▶ [Instructions to follow] Set down again exactly the lines of the listing below that fall between the line holding "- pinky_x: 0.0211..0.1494" and the line holding "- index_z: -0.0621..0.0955", inclusive.

▶ [Data]
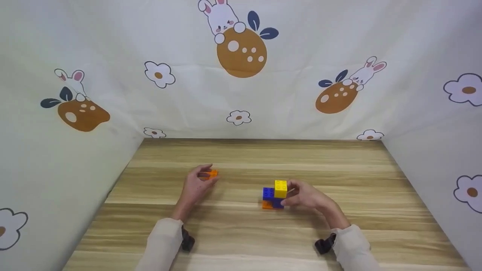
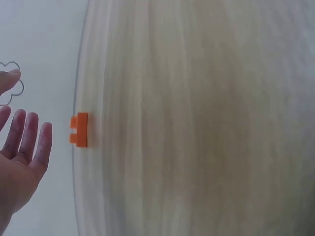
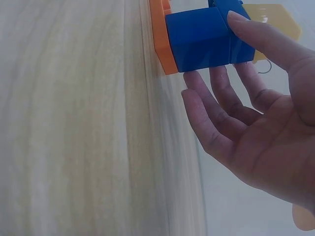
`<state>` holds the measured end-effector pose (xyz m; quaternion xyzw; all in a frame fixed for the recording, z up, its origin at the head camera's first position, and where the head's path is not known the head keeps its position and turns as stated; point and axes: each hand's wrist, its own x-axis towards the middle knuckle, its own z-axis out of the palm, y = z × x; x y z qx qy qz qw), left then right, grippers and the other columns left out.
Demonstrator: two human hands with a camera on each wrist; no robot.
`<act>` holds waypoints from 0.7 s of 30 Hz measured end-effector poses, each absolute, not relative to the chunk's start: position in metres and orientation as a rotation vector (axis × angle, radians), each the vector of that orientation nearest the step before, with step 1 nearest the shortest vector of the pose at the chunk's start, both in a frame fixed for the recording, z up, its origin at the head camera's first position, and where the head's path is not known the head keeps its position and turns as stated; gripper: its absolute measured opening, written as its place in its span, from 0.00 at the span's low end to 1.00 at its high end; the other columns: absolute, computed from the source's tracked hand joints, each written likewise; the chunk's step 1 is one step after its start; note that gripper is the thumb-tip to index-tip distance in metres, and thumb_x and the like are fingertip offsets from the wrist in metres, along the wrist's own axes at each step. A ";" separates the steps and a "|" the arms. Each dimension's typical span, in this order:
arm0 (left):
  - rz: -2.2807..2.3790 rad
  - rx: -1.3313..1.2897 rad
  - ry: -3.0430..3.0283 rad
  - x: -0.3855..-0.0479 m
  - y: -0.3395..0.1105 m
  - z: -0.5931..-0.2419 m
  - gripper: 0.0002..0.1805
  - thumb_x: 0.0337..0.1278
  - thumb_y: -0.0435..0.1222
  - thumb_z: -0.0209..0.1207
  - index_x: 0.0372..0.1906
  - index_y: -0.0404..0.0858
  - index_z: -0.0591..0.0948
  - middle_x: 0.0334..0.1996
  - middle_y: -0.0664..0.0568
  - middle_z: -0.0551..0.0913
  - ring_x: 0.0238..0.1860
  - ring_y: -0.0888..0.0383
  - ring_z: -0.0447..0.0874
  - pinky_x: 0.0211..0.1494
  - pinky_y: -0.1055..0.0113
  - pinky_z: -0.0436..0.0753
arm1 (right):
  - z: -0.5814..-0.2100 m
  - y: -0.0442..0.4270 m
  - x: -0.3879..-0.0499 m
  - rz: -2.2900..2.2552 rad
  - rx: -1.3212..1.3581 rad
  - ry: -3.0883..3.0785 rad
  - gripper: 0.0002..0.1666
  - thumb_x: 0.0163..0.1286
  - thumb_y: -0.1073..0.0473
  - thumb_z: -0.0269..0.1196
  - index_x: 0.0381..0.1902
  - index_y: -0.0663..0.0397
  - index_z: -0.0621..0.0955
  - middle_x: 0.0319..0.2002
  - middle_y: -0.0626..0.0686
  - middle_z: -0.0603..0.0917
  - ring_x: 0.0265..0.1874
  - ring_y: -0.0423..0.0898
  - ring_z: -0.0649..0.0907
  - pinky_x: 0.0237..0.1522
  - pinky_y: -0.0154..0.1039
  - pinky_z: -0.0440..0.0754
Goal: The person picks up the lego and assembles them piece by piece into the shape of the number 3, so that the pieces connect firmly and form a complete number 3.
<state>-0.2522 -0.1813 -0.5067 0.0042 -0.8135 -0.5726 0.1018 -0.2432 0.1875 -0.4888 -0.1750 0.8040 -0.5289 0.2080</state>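
An orange toy building brick [image 1: 213,174] rests on the wooden table beside my left hand [image 1: 195,188]. In the left wrist view, that hand's fingers [image 2: 28,137] are spread and apart from the orange brick [image 2: 82,130], whose studs face up. My right hand [image 1: 307,194] grips a small stack of building bricks from its right side. The stack has an orange brick [image 3: 163,42] at the bottom, blue bricks [image 3: 199,40] above and a yellow brick [image 1: 280,189] on top. My right thumb [image 3: 256,32] presses the upper blue brick, with fingertips under the opposite side.
Light wood-grain table [image 1: 241,233] lies beneath both hands. A pale curtain [image 1: 180,101] with rabbit and flower prints encloses the back and both sides. Black wrist devices [image 1: 187,241] sit at both sleeves.
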 end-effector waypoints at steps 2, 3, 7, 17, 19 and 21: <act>-1.686 0.073 -2.415 -0.254 -0.185 -0.507 0.28 0.53 0.32 0.72 0.60 0.32 0.79 0.54 0.35 0.82 0.55 0.41 0.82 0.59 0.53 0.82 | -0.489 0.187 -0.243 -1.472 -0.485 2.240 0.23 0.57 0.64 0.74 0.47 0.62 0.75 0.51 0.63 0.81 0.49 0.53 0.84 0.48 0.38 0.84; -1.685 0.097 -2.418 -0.255 -0.186 -0.508 0.29 0.52 0.32 0.72 0.61 0.32 0.79 0.54 0.36 0.82 0.55 0.42 0.82 0.60 0.52 0.81 | -0.489 0.188 -0.243 -1.471 -0.480 2.242 0.23 0.57 0.64 0.74 0.47 0.62 0.75 0.51 0.63 0.81 0.50 0.53 0.84 0.47 0.38 0.84; -1.672 0.160 -2.440 -0.256 -0.190 -0.511 0.29 0.53 0.34 0.71 0.61 0.32 0.79 0.55 0.36 0.82 0.55 0.43 0.83 0.61 0.50 0.81 | -0.489 0.189 -0.243 -1.479 -0.487 2.228 0.24 0.57 0.65 0.74 0.48 0.64 0.76 0.50 0.64 0.82 0.49 0.52 0.85 0.47 0.37 0.85; -1.662 0.210 -2.517 -0.257 -0.192 -0.518 0.35 0.50 0.31 0.72 0.66 0.33 0.75 0.58 0.34 0.79 0.57 0.42 0.81 0.62 0.50 0.80 | -0.491 0.189 -0.245 -1.437 -0.511 2.268 0.23 0.57 0.63 0.74 0.47 0.63 0.76 0.50 0.64 0.82 0.47 0.51 0.85 0.51 0.39 0.84; -1.649 0.206 -2.537 -0.259 -0.193 -0.519 0.36 0.49 0.29 0.72 0.67 0.33 0.74 0.59 0.33 0.78 0.57 0.41 0.81 0.63 0.50 0.80 | -0.491 0.189 -0.245 -1.431 -0.509 2.274 0.23 0.57 0.63 0.74 0.47 0.63 0.76 0.50 0.64 0.82 0.48 0.51 0.85 0.52 0.40 0.84; -1.643 0.197 -2.552 -0.260 -0.193 -0.521 0.37 0.48 0.28 0.72 0.67 0.32 0.73 0.59 0.32 0.77 0.58 0.40 0.80 0.63 0.49 0.79 | -0.491 0.189 -0.245 -1.433 -0.505 2.274 0.24 0.57 0.63 0.74 0.47 0.63 0.76 0.50 0.65 0.82 0.48 0.52 0.85 0.53 0.41 0.83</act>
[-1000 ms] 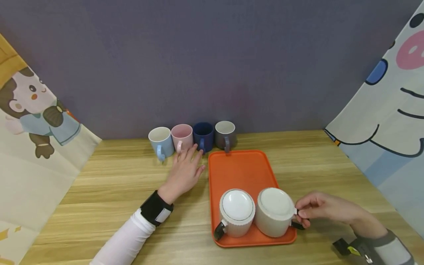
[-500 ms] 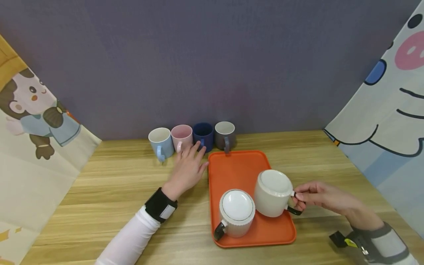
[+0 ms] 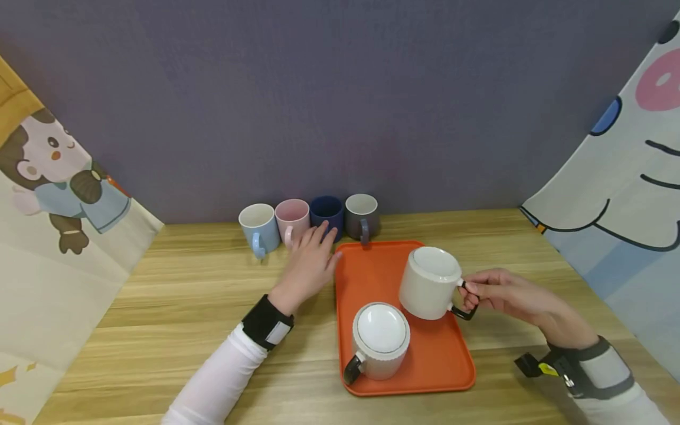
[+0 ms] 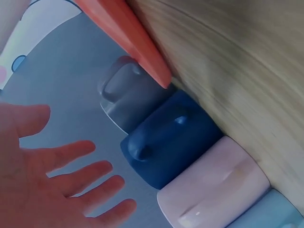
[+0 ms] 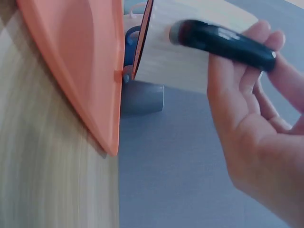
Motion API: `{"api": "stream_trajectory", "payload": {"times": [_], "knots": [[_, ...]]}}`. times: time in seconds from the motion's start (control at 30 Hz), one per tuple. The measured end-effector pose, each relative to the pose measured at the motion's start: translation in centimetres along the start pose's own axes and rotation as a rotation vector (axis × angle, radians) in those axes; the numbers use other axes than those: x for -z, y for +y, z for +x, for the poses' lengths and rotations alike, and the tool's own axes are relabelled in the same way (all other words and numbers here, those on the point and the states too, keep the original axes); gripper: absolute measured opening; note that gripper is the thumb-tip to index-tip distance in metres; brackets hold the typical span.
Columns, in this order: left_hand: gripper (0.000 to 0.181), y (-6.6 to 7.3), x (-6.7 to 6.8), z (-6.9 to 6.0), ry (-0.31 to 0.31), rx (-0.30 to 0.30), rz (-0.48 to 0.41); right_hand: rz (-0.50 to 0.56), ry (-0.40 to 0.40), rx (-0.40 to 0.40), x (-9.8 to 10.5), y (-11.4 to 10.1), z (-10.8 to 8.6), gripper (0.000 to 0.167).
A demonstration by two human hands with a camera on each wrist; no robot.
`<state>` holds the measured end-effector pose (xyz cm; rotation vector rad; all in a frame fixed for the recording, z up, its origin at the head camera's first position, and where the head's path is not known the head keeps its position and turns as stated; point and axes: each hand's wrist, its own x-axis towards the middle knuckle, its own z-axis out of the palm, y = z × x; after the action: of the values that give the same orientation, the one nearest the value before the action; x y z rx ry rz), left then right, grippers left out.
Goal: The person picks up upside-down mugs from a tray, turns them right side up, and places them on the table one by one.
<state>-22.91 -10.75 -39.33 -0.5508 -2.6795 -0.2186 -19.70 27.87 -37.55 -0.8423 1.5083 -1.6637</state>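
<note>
The right hand (image 3: 510, 295) pinches the black handle (image 5: 228, 45) of an upside-down white mug (image 3: 429, 284), held over the right side of the orange tray (image 3: 382, 260). A second white mug (image 3: 380, 342) stands upside down on the tray's near left part, its black handle toward the lower left. Fingers spread, the left hand (image 3: 308, 268) hovers near the pink mug (image 3: 293, 219) and the navy mug (image 3: 329, 212); the left wrist view shows it holding nothing, apart from the navy mug (image 4: 171, 137).
In the back row, a light blue mug (image 3: 259, 227) stands at the left end and a grey mug (image 3: 362, 218) at the right end, by the tray's far edge. Behind them rises a grey-blue panel (image 3: 340, 106). Printed cloths hang at both sides.
The right hand has lifted the white mug and moved it away from the wearer, slightly left, from beside the other white mug. The left hand has shifted a little right and away from the wearer.
</note>
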Motion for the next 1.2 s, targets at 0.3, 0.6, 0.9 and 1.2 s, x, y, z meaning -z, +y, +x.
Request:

▶ [Result of this exercise]
  - pinky_x: 0.0211..0.1494
  - pinky_y: -0.1055..0.0113
  - pinky_z: -0.0436..0.0753
arm1 (right):
  - z: -0.5814..-0.2100 m
  - y: -0.0442..0.4270 m
  - x: -0.3879..-0.0499 m
  - rz: -2.2900..2.2552 rad
  - rx: -1.3212..1.3581 rad
  - ry: -3.0883..3.0785 rad
  - gripper: 0.0002..0.1666
  - thumb_x: 0.0163..0.1286
  - thumb_y: -0.1073..0.0473
  - thumb_z: -0.0269..0.1196
  - index_x: 0.0381..0.1902
  - index_y: -0.0663..0.0397
  - index_z: -0.0621..0.0955

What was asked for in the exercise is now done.